• _Exercise prompt_
Set the data down again so that every line matches exactly.

• _Dataset content_
== == ==
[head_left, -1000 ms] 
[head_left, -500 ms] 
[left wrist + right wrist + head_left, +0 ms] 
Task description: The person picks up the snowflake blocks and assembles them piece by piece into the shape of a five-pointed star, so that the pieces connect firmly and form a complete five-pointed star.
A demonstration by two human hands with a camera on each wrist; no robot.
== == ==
• _Task result_
[head_left, -1000 ms] 
[head_left, -500 ms] 
[left wrist + right wrist + head_left, +0 ms] 
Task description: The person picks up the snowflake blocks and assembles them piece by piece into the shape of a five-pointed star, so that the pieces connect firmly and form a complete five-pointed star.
A demonstration by two human hands with a camera on each wrist; no robot.

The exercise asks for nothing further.